No-reply emails aren’t the best option when you want to send out transactional emails. In fact, you should avoid using them as much as possible. These emails only enable one-way communication, which doesn’t help you build much trust. Instead, if your users can respond to your emails, it helps you engage them better and get good email marketing results.

Use a simple and neat design

For maximum impact, you should aim to keep your transactional emails as simple and straightforward as possible. Don’t overload them with text and images. Instead, use them to communicate essential information and place your CTA prominently.

Use a separate domain and IP address

Your transactional emails must have a separate domain and IP address than marketing emails. The reason here is that marketing emails tend to get marked as spam and this can harm the reputation of the domain and IP used to send the emails, leading to lower deliverability.

And this could affect the deliverability of your transactional emails too if you use the same IP address and domain. But if you keep them separate, this issue won’t arise. For example, use marketing@yourdomain.com for marketing emails and success@yourdomain.com for transactional emails.

Incorporate responsive design

The transactional emails must have responsive designs too. This would ensure that they render well on every device and browser to give your users the best experience possible. You can use the email inbox preview on VBOUT to check this to ensure that your email is good to go or needs some adjustments for browsers or devices before it’s scheduled.

Measure your analytics

Finally, you need to regularly keep an eye on your email analytics to see if your transactional emails are engaging users or not.

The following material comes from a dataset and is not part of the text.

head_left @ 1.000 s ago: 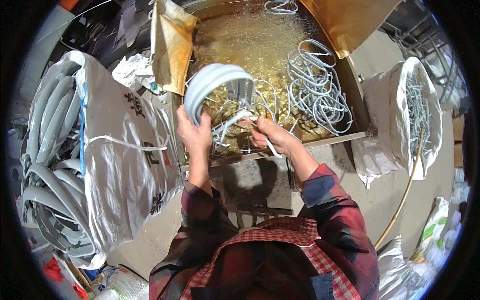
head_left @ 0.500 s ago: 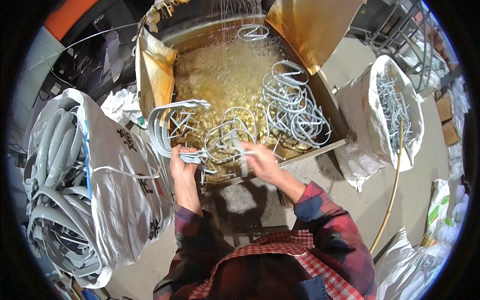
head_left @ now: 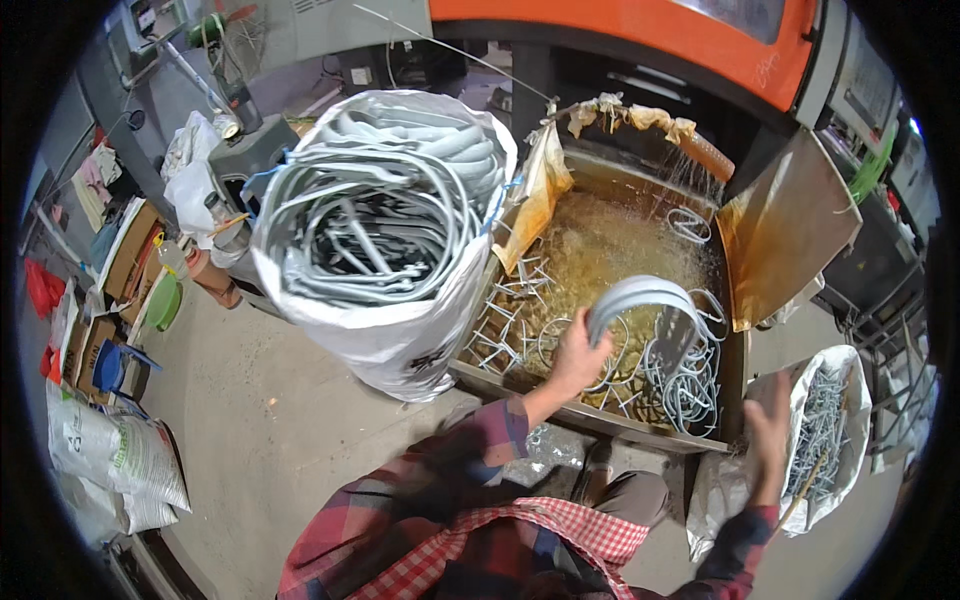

You can track metrics like open rate, click-through rate (CTR), conversion rate, and more.

Final thoughts

There’s no doubt that transactional emails should never be underestimated. Your customers need certain guarantees that any actions they would take are going to be successful and such emails are considered as real proof. What you need to consider is personalizing the email and writing helpful content. We hope that this article clarifies all you need to know about transactional emails and how to leverage them to drive customer engagement.